During the expedition, TR personally killed 13 rhinos, his son Kermit taking another seven. Eleven elephant – eight of them by TR’s hand – fell to his double rifle. Many more animals were killed with this and the other guns in his battery, either for the Museums or as food for the hunting party. The Holland did yeoman service in the taking of thousands of animals over the year-long trip.
Upon Rosevelt’s return to America, the Smithsonian Institution received almost 800 examples of various African animals, large and small. One of them, a white rhinoceros TR killed at a place called Kilimakiu, is the only one on display today, in the Hall of Mammals. A sign placed next to it identifies its donor. A comparison of the original photo taken at the time of the kill, and the horns of the animal on display, confirms that they are the same beast.
A hundred years have passed since Roosevelt made his grand safari. The world has changed greatly in the century since: two world wars – the first of which claimed Kermit’s life – have been fought as well as several smaller ones and innumerable regional conflicts. The world of 1909 with its political and economic issues, its imperialist conquests, its good and bad, all of it, has vanished into the mists of the past. Yet the H&H double still is here, a tangible link to that world and its mighty figures.
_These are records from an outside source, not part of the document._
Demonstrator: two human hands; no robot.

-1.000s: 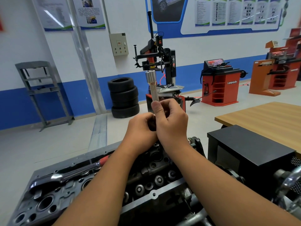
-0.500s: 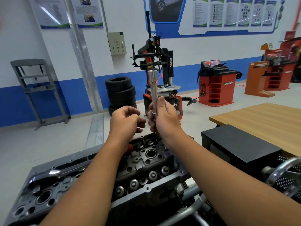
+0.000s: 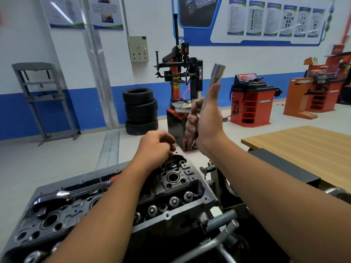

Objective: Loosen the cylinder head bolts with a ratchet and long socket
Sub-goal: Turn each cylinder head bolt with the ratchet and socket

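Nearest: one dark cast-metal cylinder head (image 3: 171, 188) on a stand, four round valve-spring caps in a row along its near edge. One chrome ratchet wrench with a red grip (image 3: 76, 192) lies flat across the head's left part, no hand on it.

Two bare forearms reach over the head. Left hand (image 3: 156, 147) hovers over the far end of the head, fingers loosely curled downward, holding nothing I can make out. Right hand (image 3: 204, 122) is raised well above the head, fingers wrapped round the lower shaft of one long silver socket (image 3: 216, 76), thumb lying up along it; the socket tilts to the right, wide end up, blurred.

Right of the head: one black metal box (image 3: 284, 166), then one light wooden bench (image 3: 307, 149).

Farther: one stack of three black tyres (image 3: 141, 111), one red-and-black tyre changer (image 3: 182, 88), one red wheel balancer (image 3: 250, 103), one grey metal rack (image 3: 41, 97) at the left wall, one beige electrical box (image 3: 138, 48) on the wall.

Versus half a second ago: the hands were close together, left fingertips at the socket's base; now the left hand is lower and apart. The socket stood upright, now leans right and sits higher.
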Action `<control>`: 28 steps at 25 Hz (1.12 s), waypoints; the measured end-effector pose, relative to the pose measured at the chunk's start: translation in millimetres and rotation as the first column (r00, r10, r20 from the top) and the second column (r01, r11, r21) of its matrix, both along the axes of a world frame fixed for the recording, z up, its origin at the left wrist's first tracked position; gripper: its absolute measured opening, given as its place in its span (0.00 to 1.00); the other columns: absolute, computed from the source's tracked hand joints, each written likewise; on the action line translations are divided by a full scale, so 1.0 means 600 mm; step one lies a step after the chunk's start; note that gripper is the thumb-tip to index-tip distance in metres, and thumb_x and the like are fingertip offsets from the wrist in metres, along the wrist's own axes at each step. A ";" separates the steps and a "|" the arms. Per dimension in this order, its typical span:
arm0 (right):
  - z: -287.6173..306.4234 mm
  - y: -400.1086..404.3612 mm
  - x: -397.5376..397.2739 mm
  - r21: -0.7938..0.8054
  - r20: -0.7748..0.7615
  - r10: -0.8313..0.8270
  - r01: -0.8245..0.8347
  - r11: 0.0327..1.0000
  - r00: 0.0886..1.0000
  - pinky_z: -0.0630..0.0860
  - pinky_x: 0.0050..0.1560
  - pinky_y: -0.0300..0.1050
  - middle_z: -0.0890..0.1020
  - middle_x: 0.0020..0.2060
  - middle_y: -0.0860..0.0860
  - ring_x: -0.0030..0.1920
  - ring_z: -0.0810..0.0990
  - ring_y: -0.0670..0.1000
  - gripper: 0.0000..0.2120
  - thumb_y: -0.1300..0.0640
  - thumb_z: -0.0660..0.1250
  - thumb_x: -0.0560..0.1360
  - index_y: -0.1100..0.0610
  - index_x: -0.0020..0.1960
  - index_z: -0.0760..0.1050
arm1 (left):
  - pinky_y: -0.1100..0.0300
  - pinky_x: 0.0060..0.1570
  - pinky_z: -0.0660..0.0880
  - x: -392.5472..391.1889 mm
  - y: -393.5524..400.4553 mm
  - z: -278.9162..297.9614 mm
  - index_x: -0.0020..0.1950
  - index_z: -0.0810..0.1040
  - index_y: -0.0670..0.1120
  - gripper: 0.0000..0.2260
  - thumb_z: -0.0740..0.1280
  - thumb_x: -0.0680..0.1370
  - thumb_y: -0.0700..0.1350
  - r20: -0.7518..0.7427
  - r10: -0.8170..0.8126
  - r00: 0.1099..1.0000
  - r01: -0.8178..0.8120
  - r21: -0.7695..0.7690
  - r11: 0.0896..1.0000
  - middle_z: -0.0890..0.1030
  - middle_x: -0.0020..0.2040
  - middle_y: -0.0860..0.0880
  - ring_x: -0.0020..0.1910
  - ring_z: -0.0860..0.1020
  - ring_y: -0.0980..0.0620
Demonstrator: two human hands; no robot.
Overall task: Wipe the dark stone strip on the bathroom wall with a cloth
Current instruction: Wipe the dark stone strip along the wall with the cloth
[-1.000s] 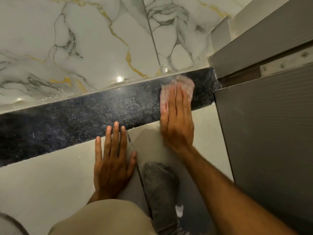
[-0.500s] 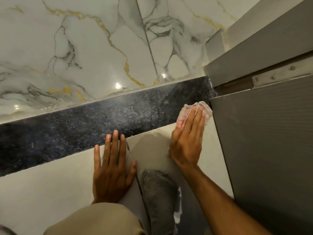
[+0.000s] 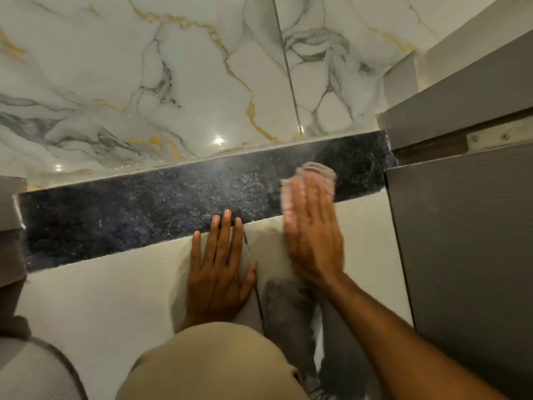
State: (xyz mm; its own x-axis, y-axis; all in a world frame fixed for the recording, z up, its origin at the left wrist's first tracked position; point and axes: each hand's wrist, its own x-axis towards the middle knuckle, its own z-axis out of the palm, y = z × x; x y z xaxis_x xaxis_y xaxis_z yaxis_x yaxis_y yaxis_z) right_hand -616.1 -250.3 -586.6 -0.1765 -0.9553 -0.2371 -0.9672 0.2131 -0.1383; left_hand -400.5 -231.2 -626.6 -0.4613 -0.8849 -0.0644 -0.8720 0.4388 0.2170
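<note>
The dark speckled stone strip [image 3: 138, 209] runs across the wall, rising toward the right. My right hand [image 3: 313, 235] lies flat on a pale pink cloth [image 3: 314, 171] and presses it against the right part of the strip; the hand is blurred with motion. The cloth shows only above and left of my fingers. My left hand [image 3: 219, 269] rests flat with fingers apart on the plain beige tile below the strip, its fingertips reaching the strip's lower edge.
White marble tiles [image 3: 178, 82] with gold and grey veins sit above the strip. A grey cabinet or door panel [image 3: 461, 241] bounds the strip on the right. A grey ledge [image 3: 10, 203] ends it on the left. My knee [image 3: 207, 368] is below.
My right hand with the cloth has moved up from the beige tile near the grey panel back onto the strip, slightly to the left. The left hand stays put.
</note>
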 end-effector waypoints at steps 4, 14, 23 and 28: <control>-0.032 -0.137 0.005 -0.096 -0.115 -0.255 0.245 0.965 0.960 0.52 0.92 0.65 0.46 0.91 0.61 0.92 0.45 0.62 0.33 0.46 0.44 0.91 0.59 0.91 0.41 | 0.36 0.88 0.49 0.019 0.007 -0.014 0.89 0.58 0.40 0.34 0.50 0.88 0.60 0.001 0.072 0.997 -0.072 -0.022 0.997 0.57 0.89 0.37 0.89 0.55 0.37; -0.001 -0.086 0.054 -0.027 -0.075 0.204 -0.206 0.978 0.976 0.55 0.91 0.65 0.47 0.92 0.59 0.92 0.46 0.59 0.33 0.46 0.47 0.91 0.58 0.91 0.44 | 0.29 0.83 0.59 0.101 0.059 0.003 0.89 0.59 0.42 0.34 0.56 0.86 0.58 0.034 0.235 0.971 -0.236 0.038 0.971 0.57 0.89 0.37 0.88 0.58 0.34; -0.014 -0.081 0.194 -0.079 0.003 0.749 -0.747 0.660 0.662 0.58 0.91 0.63 0.53 0.91 0.57 0.92 0.50 0.57 0.32 0.45 0.52 0.91 0.58 0.91 0.50 | 0.32 0.84 0.58 0.197 0.113 0.027 0.88 0.61 0.42 0.33 0.56 0.86 0.58 0.154 0.441 0.884 -0.451 0.034 0.892 0.58 0.89 0.37 0.88 0.58 0.35; -0.032 -0.159 0.304 -0.162 0.034 0.488 -0.477 0.864 0.872 0.53 0.93 0.62 0.49 0.91 0.61 0.92 0.48 0.59 0.34 0.47 0.49 0.91 0.62 0.91 0.47 | 0.32 0.86 0.56 0.204 0.129 0.011 0.89 0.59 0.42 0.34 0.59 0.87 0.59 0.170 0.463 0.870 -0.468 -0.013 0.884 0.58 0.89 0.38 0.89 0.56 0.36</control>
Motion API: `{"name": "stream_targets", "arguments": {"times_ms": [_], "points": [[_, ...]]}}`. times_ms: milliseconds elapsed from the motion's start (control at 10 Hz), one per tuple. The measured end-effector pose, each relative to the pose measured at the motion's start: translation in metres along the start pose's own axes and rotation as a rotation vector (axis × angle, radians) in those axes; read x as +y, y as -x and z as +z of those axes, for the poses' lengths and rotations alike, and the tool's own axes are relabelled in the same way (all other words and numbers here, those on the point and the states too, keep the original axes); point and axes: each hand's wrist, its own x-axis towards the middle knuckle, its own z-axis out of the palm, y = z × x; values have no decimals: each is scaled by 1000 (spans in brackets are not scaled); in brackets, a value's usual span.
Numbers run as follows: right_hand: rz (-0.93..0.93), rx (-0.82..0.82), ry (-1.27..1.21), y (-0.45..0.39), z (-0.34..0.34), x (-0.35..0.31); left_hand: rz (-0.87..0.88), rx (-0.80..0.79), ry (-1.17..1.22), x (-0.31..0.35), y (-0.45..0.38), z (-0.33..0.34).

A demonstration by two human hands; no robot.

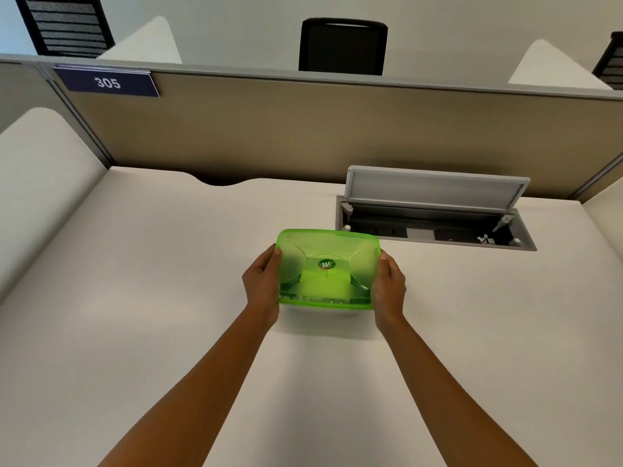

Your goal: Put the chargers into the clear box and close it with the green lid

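Between both hands, translucent green lid [327, 269]

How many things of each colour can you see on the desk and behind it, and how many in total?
Green: 1, the lid, held by the left hand and right hand
Black: 3, the chairs
Grey: 1, the open cable hatch
Dark blue: 1, the sign 305
Total: 6

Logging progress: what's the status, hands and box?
Left hand and right hand grip green lid edges. Lid on box; chargers not discernible. Nothing obstructing on desk.
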Motion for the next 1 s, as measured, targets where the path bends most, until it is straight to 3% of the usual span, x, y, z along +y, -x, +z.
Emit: {"name": "stream_targets", "arguments": {"times_ms": [700, 900, 1000], "points": [[-131, 11, 226, -52, 27, -11, 261, 49, -395, 8, -45, 36], [-182, -15, 308, -49, 25, -18, 428, 36, -749, 15, -41, 31], [-215, -4, 434, -38, 18, -24, 433, -5, -1024, 21, -32, 25]]}}
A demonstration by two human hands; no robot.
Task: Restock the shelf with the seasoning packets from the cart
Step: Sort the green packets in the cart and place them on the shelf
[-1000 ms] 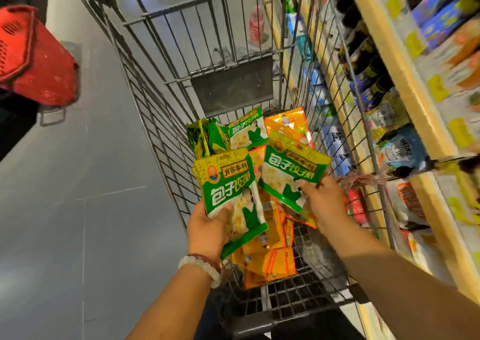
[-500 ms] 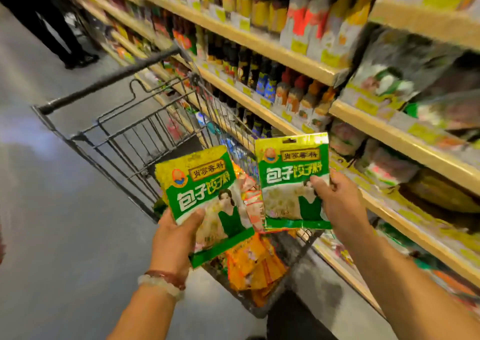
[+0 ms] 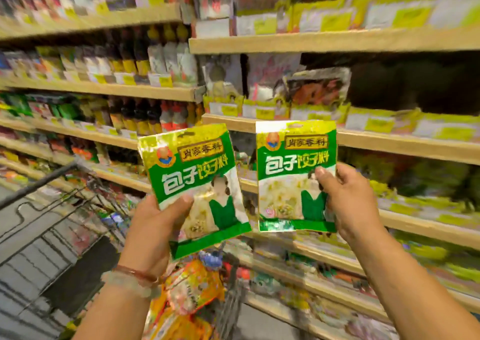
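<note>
At the lower left, below my arms, the cart (image 3: pixel 52 209) sits against the aisle with more orange and yellow packets (image 3: pixel 192 287) heaped in its near end. My left hand (image 3: pixel 153 225) grips one green seasoning packet (image 3: pixel 194 183) by its lower left corner, thumb across the front, and the packet leans to the right. Just beside it, not touching, my right hand (image 3: pixel 350 199) pinches a second green packet (image 3: pixel 293 176) by its right edge and holds it upright. Both packets are raised in front of the middle shelf (image 3: pixel 389 145), whose front edge carries yellow price tags; a dark gap (image 3: pixel 415 85) shows above it toward the right.

Everything around is blurred, so I cannot read which slot suits these packets, and I could well put them among the wrong goods. Each packet hangs from a thin edge grip, so I judge that one might slip or fold if I push it in between crowded packs.
</note>
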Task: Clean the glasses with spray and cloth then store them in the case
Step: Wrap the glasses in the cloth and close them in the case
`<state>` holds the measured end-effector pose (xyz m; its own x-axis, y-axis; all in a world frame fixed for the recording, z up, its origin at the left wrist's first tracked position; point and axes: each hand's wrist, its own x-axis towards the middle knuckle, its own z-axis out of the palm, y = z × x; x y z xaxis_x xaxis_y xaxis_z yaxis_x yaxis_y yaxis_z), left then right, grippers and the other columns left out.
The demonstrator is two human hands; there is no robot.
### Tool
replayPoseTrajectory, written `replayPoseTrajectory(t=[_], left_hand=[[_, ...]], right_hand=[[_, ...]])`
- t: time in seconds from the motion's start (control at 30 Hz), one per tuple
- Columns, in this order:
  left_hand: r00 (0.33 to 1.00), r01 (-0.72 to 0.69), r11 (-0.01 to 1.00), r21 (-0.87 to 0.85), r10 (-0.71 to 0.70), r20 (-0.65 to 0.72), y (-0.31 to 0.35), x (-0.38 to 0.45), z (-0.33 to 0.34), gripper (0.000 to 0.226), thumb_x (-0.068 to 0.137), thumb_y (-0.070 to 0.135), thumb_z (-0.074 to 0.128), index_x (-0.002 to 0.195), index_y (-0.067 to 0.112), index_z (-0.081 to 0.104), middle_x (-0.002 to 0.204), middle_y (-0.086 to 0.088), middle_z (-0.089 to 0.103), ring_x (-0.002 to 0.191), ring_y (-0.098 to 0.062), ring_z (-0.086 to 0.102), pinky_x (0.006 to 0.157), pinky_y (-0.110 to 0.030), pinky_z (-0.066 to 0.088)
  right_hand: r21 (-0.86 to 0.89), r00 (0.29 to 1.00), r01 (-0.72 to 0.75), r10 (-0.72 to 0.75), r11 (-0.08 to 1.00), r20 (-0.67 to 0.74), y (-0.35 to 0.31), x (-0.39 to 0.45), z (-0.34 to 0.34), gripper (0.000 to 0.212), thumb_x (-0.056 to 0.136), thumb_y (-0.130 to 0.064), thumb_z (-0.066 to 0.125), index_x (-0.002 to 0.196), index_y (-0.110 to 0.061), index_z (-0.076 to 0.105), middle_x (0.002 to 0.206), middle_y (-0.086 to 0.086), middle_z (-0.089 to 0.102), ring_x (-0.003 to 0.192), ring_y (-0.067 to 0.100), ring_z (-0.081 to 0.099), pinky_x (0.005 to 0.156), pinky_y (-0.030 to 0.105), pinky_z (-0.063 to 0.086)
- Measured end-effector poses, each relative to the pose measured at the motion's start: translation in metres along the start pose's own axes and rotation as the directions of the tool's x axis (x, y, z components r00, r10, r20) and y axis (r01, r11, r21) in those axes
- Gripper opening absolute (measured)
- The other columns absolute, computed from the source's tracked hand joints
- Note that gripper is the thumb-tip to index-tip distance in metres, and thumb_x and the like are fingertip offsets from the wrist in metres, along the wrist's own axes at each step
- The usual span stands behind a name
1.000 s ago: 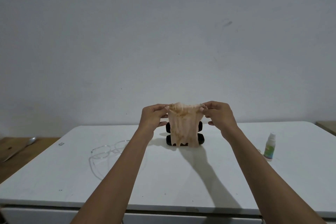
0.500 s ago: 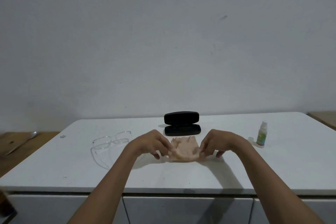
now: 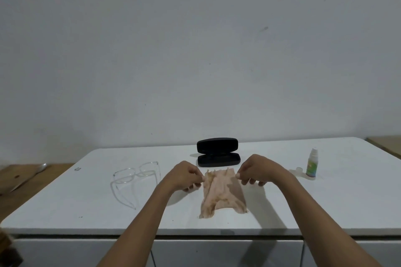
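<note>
A peach cloth (image 3: 222, 193) lies spread on the white table (image 3: 325, 208), its far edge lifted. My left hand (image 3: 184, 176) pinches the cloth's far left corner and my right hand (image 3: 256, 170) pinches the far right corner. Just behind the cloth stands an open black glasses case (image 3: 218, 155). Clear-framed glasses (image 3: 135, 176) rest on the table to the left of my left hand, arms unfolded toward me. A small white spray bottle (image 3: 312, 165) with a green label stands upright at the right, with its clear cap (image 3: 299, 169) beside it.
A wall rises right behind the table. A wooden surface (image 3: 23, 178) at the far left holds a metal utensil (image 3: 41, 167). Another wooden surface edge (image 3: 386, 143) shows at the far right. Drawer fronts run below the table's near edge.
Both hands lowered the cloth from mid-air, where it hung in front of the case, onto the table. The crumpled cloth now lies stretched out flat toward me.
</note>
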<state>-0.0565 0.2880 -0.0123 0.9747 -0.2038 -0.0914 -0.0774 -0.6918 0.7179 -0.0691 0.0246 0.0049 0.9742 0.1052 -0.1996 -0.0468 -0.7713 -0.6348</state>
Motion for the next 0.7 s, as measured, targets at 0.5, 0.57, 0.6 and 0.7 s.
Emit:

This rifle symbolizes in its substance not just a hunt, but the twilight period of the only sort of world in which such a hunt could be made. It is emblematic of the exploitation of Africa and its resources, but as well, of the embryonic environmental conscience of western societies, embodied in the rationale for the hunt itself and the words of its commander. TR’s safari may be considered in some sense the watershed event in the development of modern-day conservation and preservation ethic. The rifle’s true value is therefore as a historical artifact joining today’s hunter/ conservationists with those who came before them, by virtue of its one-time ownership by a major player in the history of America and the world. It is the best-known and best-documented firearm ever made, beyond any conceivable monetary valuation; a unique example of the pinnacle of the gunmaker’s craft, a symbol of a lost era, and a tribute to a man whose legacy lives on still in our game laws.
Resources & References
Roosevelt, Theodore. 1910. African Game Trails. Syndicate Publishing Company, New York.
Taylor, John. 1948. African Rifles & Cartridges, Special Edition for the Firearms Classic Library (1995).
Wieland, Terry. 2006. Dangerous Game Rifles. Country Sports Press (Camden, ME) ISBN 0-89272-691-1.